2. Genealogy from Abraham to Joseph (3 parts). Chap. 1:2-17.
3. Testimony to Joseph. Vers. 18-25.
4. Visit of wise men. Chap. 2:1-12.
5. The flight into Egypt. Chap. 2:13-15.
6. The slaughter of the babes at Bethlehem. Vers. 6-18.
7. The return from Egypt to Nazareth. Vers. 19-23.
8. The preaching of John. Chap. 3:1-12.

Thus, let the entire Gospel be dissected with no special reference to the relation of each of the parts to the other, nor to their relative prominence, care only being taken, as we have said, to make the divisions sufficiently small for comparison with the other Evangelists.

Next, in the column of "Mark," let the same course be pursued, each entry numbered with no reference to Matthew. In like manner, the columns of "Luke" and "John" are to be filled. There will thus be before the eye, in four parallel columns, the contents of each of the four Gospels dissected and catalogued in consecutive order. This will form a basis for comparison.

Let the entry in each Gospel be compared with those in the others, and in red ink let their corresponding numbers be put over — thus:

We take The Preaching of John (No. 8 in Matthew) as an illustration.
Mk. (2); L. (13); J.(2) (4) (6)
8. The Preaching of John

Mt. (8); L (13); J. (2) (4) (6)
2. The Preaching of John

Mt. (8); M. (2); J. (2) (4) (6)
13. The Preaching of John

Mt. (8); M. (2); L. (13)
6. The Preaching of John

When this work is completed, the student will have the material before him, not only for the study of each Gospel separately, but for purposes of comparison with the others, in which at a glance he can tell what is peculiar to each and what is common to two or more Evangelists. This is probably as far as most students will care to go, and is the most important part of this kind of study. From this, the portions of the different Gospels can be grouped into their divisions and subdivisions.

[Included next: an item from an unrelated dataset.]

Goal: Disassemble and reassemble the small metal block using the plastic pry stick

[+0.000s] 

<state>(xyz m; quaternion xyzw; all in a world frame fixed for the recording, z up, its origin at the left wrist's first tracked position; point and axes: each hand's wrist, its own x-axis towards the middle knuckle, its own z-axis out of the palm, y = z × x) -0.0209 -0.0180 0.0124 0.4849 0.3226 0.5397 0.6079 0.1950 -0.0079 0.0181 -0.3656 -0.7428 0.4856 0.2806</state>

For those who desire to construct a "harmony," the above catalogue of subjects will be of help in arranging the parallel passages in their order.

Let another book be prepared with four columns similar to the first, and let "Matthew" be entered in the first column exactly as it was before, only with an interval of say three lines between each entry. Next, let the parallel passages in Mark be entered directly opposite those in Matthew, using the spaces left vacant for the insertion of those portions peculiar to the second Evangelist.

In like manner, Luke and John are to be entered. Let the original numbers of the sections of each Gospel be also inserted. The result will be that at a glance we will be able to see the contents of the four Gospels arranged with reference to the order given in Matthew. This will form a basis for comparison, and much careful study will be required to see whether that order is always to be followed. As a matter of fact, the Gospel of John furnishes certain great prominent occurrences, the intervals between which must be filled in more or less definitely with the events recorded in the other Gospels.

As has been said elsewhere, a certain order of subjects which we have called a moral order is observable in Luke. Only the most patient and careful study will put each narrative in its chronological place. While Matthew is perhaps as consecutive as any in the form of his narrative, exceptions will be noted.

In concluding our subject, we would reiterate our conviction that God has intended special instruction in the four narratives, and that our efforts at "harmonizing" the four must not obscure what is manifestly His purpose.

These "harmony" studies, while most prominent in connection with the four Gospels, have also been used in the book of Acts, where the place of the various epistles in relation to the historical narrative has been,with greater or less definiteness, ascertained.

Similarly, the parallel accounts in the books of Kings and Chronicles have been treated. Effort has also been made to give the Psalms their historical setting,while perhaps next in prominence to the harmonizing of the Gospels, has been the arranging of prophetic truth in its consecutive order. Thus, harmonies of the books of Revelation and Daniel, together with the other prophets, have been made. The Levitical ordinances, given in the three central books of the Pentateuch, have also been similarly compared with those in the book of Deuteronomy.